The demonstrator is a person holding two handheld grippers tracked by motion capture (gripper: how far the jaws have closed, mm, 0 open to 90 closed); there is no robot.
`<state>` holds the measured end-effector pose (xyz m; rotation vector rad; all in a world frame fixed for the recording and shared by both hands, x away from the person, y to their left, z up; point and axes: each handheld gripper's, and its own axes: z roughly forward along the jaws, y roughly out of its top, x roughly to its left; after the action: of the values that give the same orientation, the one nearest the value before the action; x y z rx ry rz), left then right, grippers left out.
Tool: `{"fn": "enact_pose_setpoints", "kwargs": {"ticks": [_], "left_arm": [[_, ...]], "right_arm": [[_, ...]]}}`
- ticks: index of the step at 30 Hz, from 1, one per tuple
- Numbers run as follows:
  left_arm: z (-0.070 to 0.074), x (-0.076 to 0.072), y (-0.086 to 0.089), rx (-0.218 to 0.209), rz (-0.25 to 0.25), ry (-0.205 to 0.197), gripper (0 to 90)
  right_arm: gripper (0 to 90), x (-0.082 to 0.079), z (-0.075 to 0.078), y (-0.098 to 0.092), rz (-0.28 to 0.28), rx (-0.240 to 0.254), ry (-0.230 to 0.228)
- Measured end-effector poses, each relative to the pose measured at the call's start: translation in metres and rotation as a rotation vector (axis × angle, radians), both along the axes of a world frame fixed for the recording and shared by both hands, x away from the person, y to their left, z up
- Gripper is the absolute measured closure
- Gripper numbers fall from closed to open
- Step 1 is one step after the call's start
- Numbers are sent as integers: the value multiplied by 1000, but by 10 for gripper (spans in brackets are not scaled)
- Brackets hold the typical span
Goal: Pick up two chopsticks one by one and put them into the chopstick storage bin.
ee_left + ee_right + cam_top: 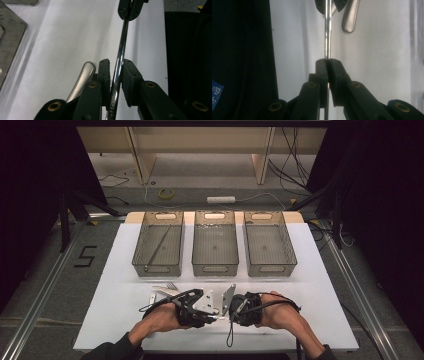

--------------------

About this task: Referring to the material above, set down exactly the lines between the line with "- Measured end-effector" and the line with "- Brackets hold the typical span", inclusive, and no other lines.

Solution to this exercise:
- Measured end-effector poses, each relative to the pose measured at the call's start: translation in metres and rotation as a rotation vector (axis × angle, radians), both along the axes of a world frame fixed for the recording and shared by both hands, x away from the person, y to their left, z up
- Gripper is the absolute measured closure
- Gripper numbers fall from closed to open
- Step 1 is one step after the call's start
- Numbers are sent as integers: the value multiplied by 1000, but by 10 for gripper (spans in brackets are not scaled)
- Brackets hold the typical span

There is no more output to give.